Алексей нуждался в помощи, и Лобов поднялся на ноги, коря себя за проявленную слабость духа и радуясь, что об этой слабости никто никогда не узнает.
Те времена, когда шок считался смертельно опасным для человека, уже давно ушли в область предания. Через несколько минут после инъекции дестрессида Кронин открыл глаза и недоуменно посмотрел на Лобова. Потом глаза его потеплели, он попытался привстать, охнул и сморщился от боли.
— Лежи, — тихо сказал Лобов, — ты своё дело сделал, Алексей.
Глаза Кронина улыбнулись.
— Так я успел, Иван? — Он осторожно шевельнулся, прикрыл глаза и прошептал: — Я думал — не успею.
Когда боль несколько утихла и Кронин снова открыл глаза, Лобов наклонился к нему и стал неторопливо рассказывать о своих приключениях. Инженер слушал внимательно, но иногда совсем некстати улыбался. Вдруг он перебил Лобова:
— А Клим?
И, услышав, что о штурмане ничего не известно, нахмурился. Лобов рассказал про нападение Штанге. Кронин едва приметно качнул головой:
— Так это он меня?!
Инженер вспомнил, что произошло с ним меньше получаса назад.

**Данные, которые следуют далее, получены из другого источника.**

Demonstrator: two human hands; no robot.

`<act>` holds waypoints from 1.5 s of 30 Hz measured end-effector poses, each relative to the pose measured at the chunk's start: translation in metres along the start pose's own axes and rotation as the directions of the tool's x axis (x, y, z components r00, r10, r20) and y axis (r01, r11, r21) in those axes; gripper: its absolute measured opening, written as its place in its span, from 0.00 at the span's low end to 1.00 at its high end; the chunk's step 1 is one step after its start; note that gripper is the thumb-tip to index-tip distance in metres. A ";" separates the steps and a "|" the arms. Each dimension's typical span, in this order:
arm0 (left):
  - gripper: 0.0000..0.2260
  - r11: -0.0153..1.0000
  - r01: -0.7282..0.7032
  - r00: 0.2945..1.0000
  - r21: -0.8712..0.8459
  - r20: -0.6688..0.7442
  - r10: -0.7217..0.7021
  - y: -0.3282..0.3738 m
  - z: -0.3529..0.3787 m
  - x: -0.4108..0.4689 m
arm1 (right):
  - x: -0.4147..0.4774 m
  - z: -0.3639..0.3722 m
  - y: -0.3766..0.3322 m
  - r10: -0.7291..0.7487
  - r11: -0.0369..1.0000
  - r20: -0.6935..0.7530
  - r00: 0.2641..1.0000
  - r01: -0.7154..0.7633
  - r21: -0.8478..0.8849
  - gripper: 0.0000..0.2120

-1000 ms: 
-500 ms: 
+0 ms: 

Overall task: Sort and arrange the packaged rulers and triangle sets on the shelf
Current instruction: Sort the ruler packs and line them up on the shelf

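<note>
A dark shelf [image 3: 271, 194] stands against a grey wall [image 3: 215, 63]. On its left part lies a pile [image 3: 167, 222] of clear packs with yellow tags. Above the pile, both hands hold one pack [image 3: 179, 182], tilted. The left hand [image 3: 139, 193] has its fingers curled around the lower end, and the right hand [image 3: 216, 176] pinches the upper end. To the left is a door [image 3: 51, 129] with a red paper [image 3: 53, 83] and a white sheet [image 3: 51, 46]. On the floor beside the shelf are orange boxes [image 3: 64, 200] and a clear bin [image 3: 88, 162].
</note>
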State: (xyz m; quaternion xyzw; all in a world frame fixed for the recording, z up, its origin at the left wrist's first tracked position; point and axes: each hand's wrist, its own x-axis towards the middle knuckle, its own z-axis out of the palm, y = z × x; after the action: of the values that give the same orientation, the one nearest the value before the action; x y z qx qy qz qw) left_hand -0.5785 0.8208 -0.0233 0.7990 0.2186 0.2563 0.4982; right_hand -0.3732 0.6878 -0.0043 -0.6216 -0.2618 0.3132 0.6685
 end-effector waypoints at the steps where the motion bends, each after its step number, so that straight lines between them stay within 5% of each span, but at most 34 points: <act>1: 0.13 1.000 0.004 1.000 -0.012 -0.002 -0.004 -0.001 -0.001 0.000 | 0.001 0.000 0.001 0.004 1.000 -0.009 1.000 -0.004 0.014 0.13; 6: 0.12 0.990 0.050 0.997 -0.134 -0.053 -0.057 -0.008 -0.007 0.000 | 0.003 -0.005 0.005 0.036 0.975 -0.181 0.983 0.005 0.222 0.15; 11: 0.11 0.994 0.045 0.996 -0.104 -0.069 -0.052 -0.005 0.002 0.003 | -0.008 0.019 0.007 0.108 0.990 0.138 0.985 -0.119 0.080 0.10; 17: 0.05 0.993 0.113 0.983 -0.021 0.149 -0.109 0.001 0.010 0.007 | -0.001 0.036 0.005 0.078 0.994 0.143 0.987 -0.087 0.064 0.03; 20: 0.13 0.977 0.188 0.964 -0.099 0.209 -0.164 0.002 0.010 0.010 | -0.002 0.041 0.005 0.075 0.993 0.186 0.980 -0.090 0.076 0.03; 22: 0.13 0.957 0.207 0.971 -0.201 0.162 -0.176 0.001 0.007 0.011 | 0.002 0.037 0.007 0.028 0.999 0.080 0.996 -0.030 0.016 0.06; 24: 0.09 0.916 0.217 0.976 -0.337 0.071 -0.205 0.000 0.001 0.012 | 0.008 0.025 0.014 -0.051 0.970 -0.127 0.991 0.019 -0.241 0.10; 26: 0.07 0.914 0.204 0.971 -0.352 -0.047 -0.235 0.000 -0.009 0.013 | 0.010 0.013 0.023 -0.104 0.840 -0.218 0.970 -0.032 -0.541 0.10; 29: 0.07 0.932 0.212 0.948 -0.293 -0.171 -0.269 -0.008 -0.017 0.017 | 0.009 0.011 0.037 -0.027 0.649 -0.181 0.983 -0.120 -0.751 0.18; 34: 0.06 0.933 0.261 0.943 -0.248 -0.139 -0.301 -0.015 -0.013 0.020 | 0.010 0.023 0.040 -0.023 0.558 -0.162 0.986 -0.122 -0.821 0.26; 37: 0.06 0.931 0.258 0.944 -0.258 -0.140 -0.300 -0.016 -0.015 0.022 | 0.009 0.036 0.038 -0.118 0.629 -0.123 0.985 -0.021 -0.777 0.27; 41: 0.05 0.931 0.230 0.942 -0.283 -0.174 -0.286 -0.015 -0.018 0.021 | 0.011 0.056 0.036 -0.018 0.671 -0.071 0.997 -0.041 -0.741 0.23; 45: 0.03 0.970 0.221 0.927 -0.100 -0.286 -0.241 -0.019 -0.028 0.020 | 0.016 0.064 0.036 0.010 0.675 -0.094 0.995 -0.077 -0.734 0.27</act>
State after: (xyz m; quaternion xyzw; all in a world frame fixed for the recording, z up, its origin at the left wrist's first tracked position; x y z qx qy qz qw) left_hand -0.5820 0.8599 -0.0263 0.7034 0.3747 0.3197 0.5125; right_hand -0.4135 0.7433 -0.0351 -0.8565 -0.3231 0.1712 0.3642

Из глубины пустыни вынырнул и принялся кружить над «Торнадо» униход. На запросы не отвечал. Что случилось? Отказала связь? По каким причинам Клим не может говорить? Или униход попал в чужие руки?
— Я ведь вызывал тебя, — с укором сказал Кронин Лобову.
— Наверное, я был в ходовой рубке «Ладоги». Ведь рубка экранирована от гравитации.
— Наверное, — вздохнул инженер.
Алексею пришлось решать самому. Он мучительно колебался, но в конце концов вышел из корабля. Он не мог не сообщить Климу, что на корабле есть люди.
Кронин понимал, что рискует многим и был настороже. Когда в самый последний момент заметил, как на униходе открылся люк гравитопушки, прыгнул в сторону. Это спасло ему жизнь, но ледяной ожог нестерпимой болью смял и скрутил его тело.
Очнувшись, он увидел песок и нижнюю ступеньку корабельного трапа. Удивился тому, что ещё жив, и понял, что должен, обязан предупредить командира о вновь родившейся иезуитской опасности.
— Я ничего не помню, — пожаловался Кронин, поднимая на Лобова беспомощный взгляд. — Полз, карабкался, и все.
— Ты молодец, — сказал Лобов.
Глаза инженера улыбнулись. Он полежал, отдыхая и осваиваясь со своим новым состоянием, и спросил:
— А Штанге?
— Погиб!
Командир «Торнадо» сидел опустив голову, поэтому Кронин не видел выражения его глаз.
— Ты? — тихо спросил он.
— Нет.
— Сам?
— Нет.
Лобов поднял голову и пояснил хмуро:
— Случайность. Попал под взрыв аккумуляторной банки глайдера. — И, помолчав, спросил: — Ты что-нибудь понимаешь, Алексей? Может быть, они с ума посходили?
— Нет, Иван. Они не сами сошли с ума. Я думаю, что их свели с ума.
— Свели? Что ты имеешь в виду?
— Мезойцев, а точнее, самоохрану биопроизводства.